Mobile Payment Risks and Security
Table of Contents
1 Executive Summary
2 What are Mobile Payments?
2.2 Proximity mobile payments
2.3 Remote mobile payments
2.4 Mobile Payments Growth
3 Popular Mobile Payment Applications Overview
3.1 Google Wallet Overview
3.1.1 Google Wallet Security Analysis
3.1.2 Google Wallet Reported Vulnerabilities
3.2 Apple Pay Overview
3.2.1 Apple Pay Security Analysis
3.2.2 Apple Pay Reported Vulnerabilities
4 Mobile Payment Industry Risk and Security Concerns
4.1 Mobile Payment Risks
4.2 Mobile Application Risks
4.3 Strategies to Address Risks
Mobile payments are quickly becoming ubiquitous, from developing nations in Africa to Europe and the United States. In the United States alone the mobile payments industry will grow by over $400 billion from 2014 to 2018, representing an incredible 600 percent growth. In that same time frame, United States mobile payments done at brick and mortar stores will grow by over $180 billion.
With growth comes risk. As more and more mobile device users use their device to make payments using an ever increasing number of applications and websites, it increases the attack surface. The end user is not the only set of attack vectors, merchants are also at risk. Merchants use mobile-point-of-sale (mPOS), point of sale and other systems and communication to authenticate, authorize and complete a transaction. Banks, communication providers, and payment processor services are also often required to complete the payment transaction. With such a large number of assets and stakeholders involved in order to make a single mobile payment succeed, it provides malicious actors with a target rich environment.

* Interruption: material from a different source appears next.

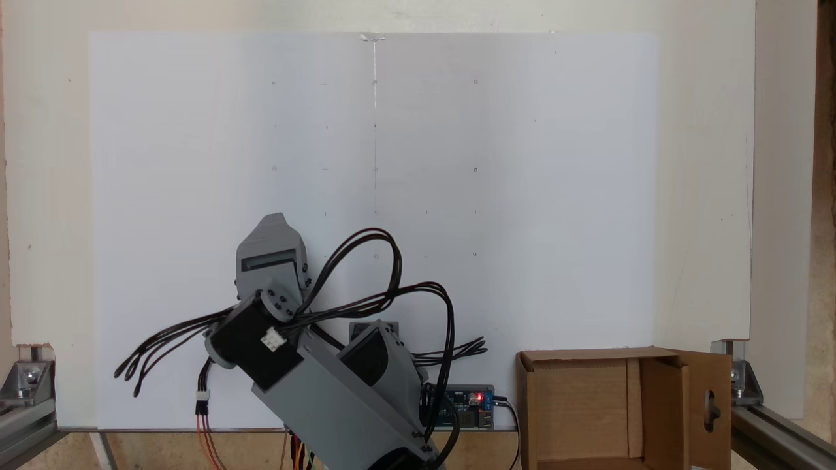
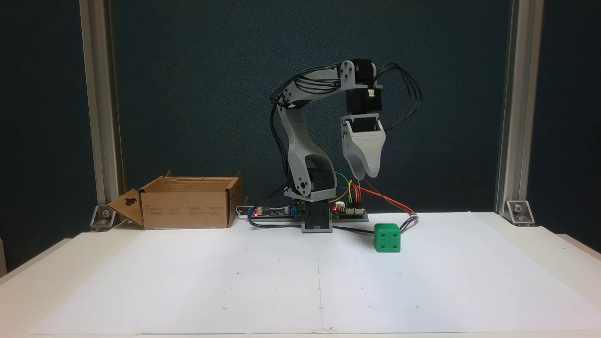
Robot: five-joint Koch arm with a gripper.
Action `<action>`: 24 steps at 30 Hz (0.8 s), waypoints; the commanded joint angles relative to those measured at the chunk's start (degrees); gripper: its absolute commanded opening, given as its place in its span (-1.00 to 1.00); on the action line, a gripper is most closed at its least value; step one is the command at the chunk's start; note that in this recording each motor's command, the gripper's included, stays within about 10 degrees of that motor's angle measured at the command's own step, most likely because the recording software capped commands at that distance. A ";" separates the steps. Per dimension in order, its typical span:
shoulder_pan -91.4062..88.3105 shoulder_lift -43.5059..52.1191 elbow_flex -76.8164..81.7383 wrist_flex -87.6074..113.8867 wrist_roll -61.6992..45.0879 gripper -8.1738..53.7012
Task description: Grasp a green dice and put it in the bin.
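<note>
In a fixed view from above, the bin (image 1: 591, 408) stands at the lower right, off the white paper sheet (image 1: 509, 196), with its flaps upright. The flap with the keyhole cut-out is on its right side. The inside that can be seen is bare cardboard. The gripper (image 1: 273, 225) points down over the lower left part of the sheet, and from here I cannot tell how far it is open.

In a fixed view from the front, the bin (image 2: 188, 206) is at the left, behind the sheet (image 2: 300, 281), and its inside is hidden. The gripper (image 2: 362, 174) hangs in the air, pointing down, and holds nothing; the jaws appear as one shape, so their opening cannot be told. The green dice (image 2: 387, 237) lies on the sheet, below the gripper and a little to the right, well apart from it and far from the bin.
</note>
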 commanded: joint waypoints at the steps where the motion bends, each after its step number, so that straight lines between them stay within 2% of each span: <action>1: -0.18 -0.88 -4.75 -0.88 4.48 0.69; 17: -2.46 -3.60 -5.10 5.45 4.92 0.69; 24: -2.99 -3.52 -5.19 7.73 8.70 0.69</action>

There are three main mobile payment methods: mPOS, proximity mobile payments, and remote mobile payments. Each of these payment methods have a multitude of technologies, configurations, assets and stakeholders. This creates an almost limitless number of permutations, further muddying the security posture of any single implementation.

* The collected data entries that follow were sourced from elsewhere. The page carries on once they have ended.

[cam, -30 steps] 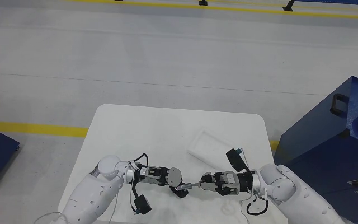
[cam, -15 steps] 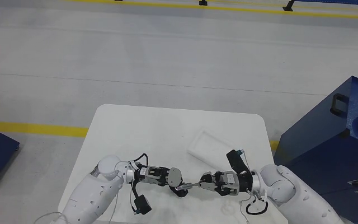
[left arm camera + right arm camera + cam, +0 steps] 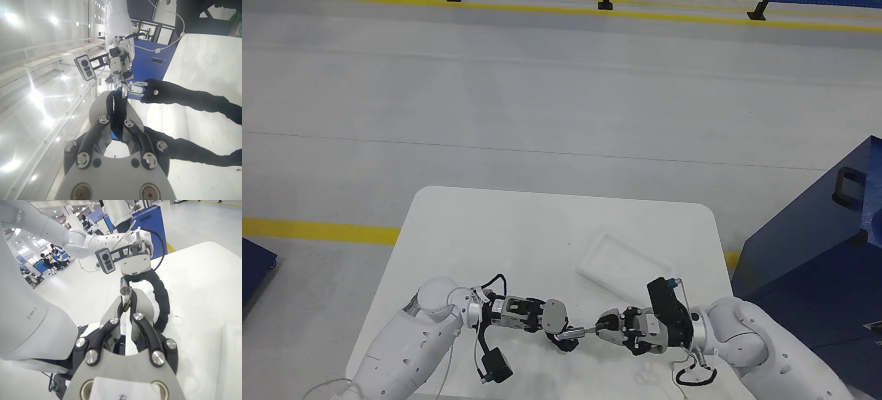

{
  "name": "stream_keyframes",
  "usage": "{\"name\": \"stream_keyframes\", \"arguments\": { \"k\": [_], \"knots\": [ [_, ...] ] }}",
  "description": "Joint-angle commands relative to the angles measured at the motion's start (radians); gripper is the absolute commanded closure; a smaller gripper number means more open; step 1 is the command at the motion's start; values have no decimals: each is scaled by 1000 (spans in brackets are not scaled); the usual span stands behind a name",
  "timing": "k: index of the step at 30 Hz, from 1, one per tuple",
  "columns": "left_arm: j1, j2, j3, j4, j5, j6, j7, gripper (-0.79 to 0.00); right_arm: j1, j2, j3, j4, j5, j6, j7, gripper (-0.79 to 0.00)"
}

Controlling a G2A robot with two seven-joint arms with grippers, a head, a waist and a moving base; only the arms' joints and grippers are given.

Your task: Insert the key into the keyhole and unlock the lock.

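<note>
Lock: left tool point(image 3: 116, 103) pinching floppy black cable point(image 3: 189, 98) beside rigid, slick chrome cylinder point(image 3: 125, 286), held above bench point(image 3: 198, 285). Key point(image 3: 126, 303): thin, light, pinched at bow in right tool point(image 3: 127, 299), tip at keyhole point(image 3: 124, 292); likely needs firm grip against twist.

Counted: one lock point(image 3: 124, 288), one key point(image 3: 126, 303), one white tray point(image 3: 620, 262), one table point(image 3: 492, 230). Two grippers noted: left gripper point(image 3: 117, 98), right gripper point(image 3: 127, 296).
</note>
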Motion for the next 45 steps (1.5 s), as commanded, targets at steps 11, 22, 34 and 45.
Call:
{"name": "stream_keyframes", "arguments": {
  "k": [11,22,34,45],
  "knots": [
    [0,0,0,0,0,0,0,0,-14,13,-7,9,-193,0,-183,0],
    [0,0,0,0,0,0,0,0,-6,29,-54,30,-186,0,-241,0],
    [0,0,0,0,0,0,0,0,36,58,-140,67,219,0,-22,0],
    [0,0,0,0,0,0,0,0,68,72,-182,100,537,12,206,0]
  ]
}}
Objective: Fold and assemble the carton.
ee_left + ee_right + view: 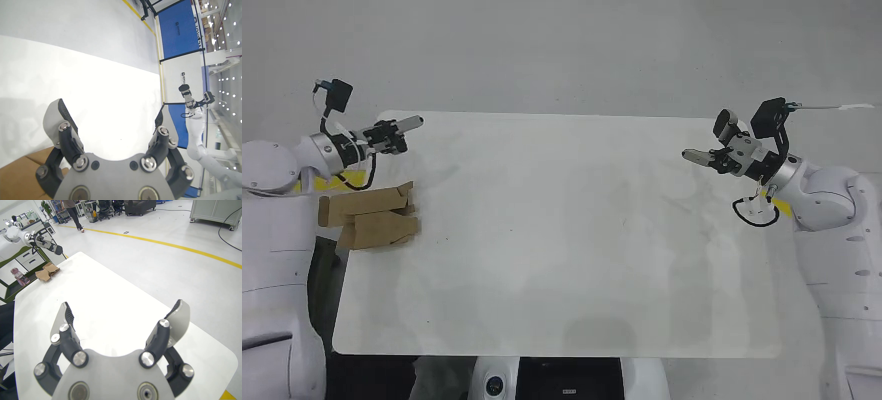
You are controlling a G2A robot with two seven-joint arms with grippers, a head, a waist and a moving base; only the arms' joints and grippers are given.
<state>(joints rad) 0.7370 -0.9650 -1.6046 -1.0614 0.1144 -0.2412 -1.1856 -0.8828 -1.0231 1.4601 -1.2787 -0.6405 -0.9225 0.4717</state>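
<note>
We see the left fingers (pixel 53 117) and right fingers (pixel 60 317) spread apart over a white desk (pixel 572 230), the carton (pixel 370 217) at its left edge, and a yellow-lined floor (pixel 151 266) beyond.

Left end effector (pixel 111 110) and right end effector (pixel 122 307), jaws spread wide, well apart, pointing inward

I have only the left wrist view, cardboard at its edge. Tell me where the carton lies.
Observer: The carton lies unassembled at the edge of the table on the left arm's side, partly overhanging it.
Operator: Say whether the left gripper touches it.
Observer: No, it hangs apart from it, near the table's far corner.
Operator: Report the right gripper.
Observer: Open and empty, over the table's opposite side.
</note>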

Google Android and Apple iOS devices account for most of the mobile industry. They both have their own mobile payment applications, Google Wallet released in 2011 and Apple Pay released in September 2014. Both use near field communication (NFC) technology to execute mobile payments, but beyond that they differ in their implementation styles. Security analysis of both products reveals various potential security risks, highlighting the fact that even the largest enterprises’ mobile payment solutions are not a guarantee to consumers of mobile payments being risk-free.

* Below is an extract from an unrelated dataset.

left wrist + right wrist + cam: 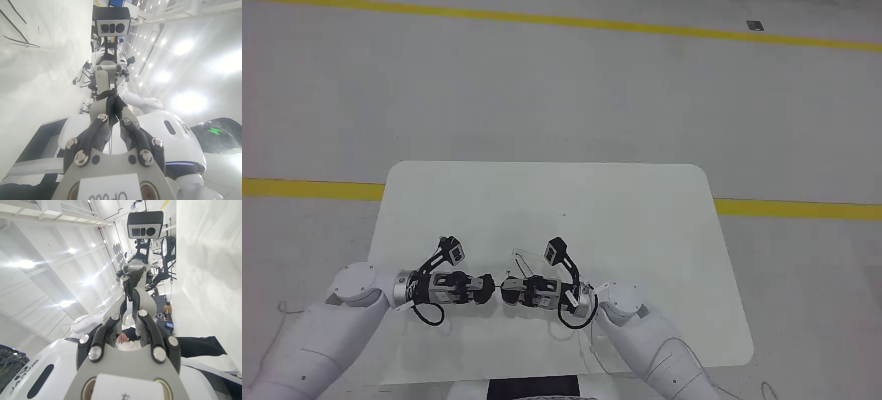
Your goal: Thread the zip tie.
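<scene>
Above the front edge of the white bench (642,210), the left pincer (113,94) is clamped on the zip tie (111,136). It meets the closed right pincer (130,294) tip to tip. Grey floor (542,90) with yellow lines (302,188) surrounds the bench.

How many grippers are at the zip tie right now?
2. The left gripper and the right gripper meet tip to tip above the table's near edge, with the zip tie in the left one.
</scene>
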Controlling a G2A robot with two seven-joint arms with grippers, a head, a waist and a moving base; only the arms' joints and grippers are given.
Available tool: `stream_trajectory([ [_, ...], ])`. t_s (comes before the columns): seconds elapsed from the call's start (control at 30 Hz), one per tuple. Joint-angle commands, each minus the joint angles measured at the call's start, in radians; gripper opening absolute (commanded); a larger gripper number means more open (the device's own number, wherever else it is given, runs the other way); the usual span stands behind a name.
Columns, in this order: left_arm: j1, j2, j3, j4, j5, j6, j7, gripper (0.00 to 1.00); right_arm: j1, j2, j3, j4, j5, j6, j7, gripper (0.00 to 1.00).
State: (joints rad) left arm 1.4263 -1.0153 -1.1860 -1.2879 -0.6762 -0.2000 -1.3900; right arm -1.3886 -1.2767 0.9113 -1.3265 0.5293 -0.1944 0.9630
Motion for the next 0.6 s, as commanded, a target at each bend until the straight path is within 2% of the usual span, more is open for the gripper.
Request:
stream_trajectory([
  [0.0, 0.0, 0.0, 0.0, 0.0, 0.0, 0.0, 0.0, 0.0, 0.0, 0.0, 0.0, 0.002, 0.0, -0.001, -0.001, 0.1],
  [0.23, 0.0, 0.0, 0.0, 0.0, 0.0, 0.0, 0.0, 0.0, 0.003, 0.002, -0.002, 0.004, 0.002, -0.001, -0.004, 0.08],
  [0.33, 0.0, 0.0, 0.0, 0.0, 0.0, 0.0, 0.0, 0.0, 0.003, 0.003, -0.003, 0.004, 0.002, -0.001, -0.006, 0.0],
  [0.57, 0.0, 0.0, 0.0, 0.0, 0.0, 0.0, 0.0, 0.0, 0.005, 0.005, -0.005, 0.003, -0.002, -0.001, -0.01, 0.0],
])
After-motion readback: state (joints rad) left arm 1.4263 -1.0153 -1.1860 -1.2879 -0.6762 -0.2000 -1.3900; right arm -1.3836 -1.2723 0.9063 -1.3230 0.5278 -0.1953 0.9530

The mobile payment ecosystem has specific risks, such as: identify theft, information disclosure, repudiation, replay attacks, authentication, consumer obsolete technology, transaction fraud, and denial of service. The vulnerability and threat for each risk is summarized, as well as proposed countermeasures.
The mobile payment risks are a subset of the mobile device risk attack vectors. It is therefore important to understand the difference. The Open Web Application Security Project (OWASP) provides a top 10 mobile security risk list and should be part of an overall security solution.
Mobile applications, such as Google Wallet and Apple Pay, can have very specific risks as well and those need to be considered as part of the overall mobile security for development, acceptance testing, application examination process, and security software to run on the device itself. A top 10 list of mobile application risks is summarized with a brief discussion on each as to its importance.
An overall strategy to mitigate mobile payment risk is to map out the threat landscape on the mobile payment ecosystem and then implement a detailed test plan. Proper development of the test policies and procedures is vital to proper risk mitigation by all major stakeholders. It is equally important that there be security collaboration between stakeholders, such as banks and payment processor services. Proper data classification is another strategy to mitigate risk. A number of reported vulnerabilities found show proper data classification was not done. The overall security plan should include data classification policies and procedures. With proper data classification an encryption strategy should be applied to data-at-rest, data-in-transit, and data-in-memory or process using FIPS 140-2 cryptography compliance. Finally, levels of redundancy to increase security is a strategy that should be done by applying layers of security with each layer including proper data classification and encryption.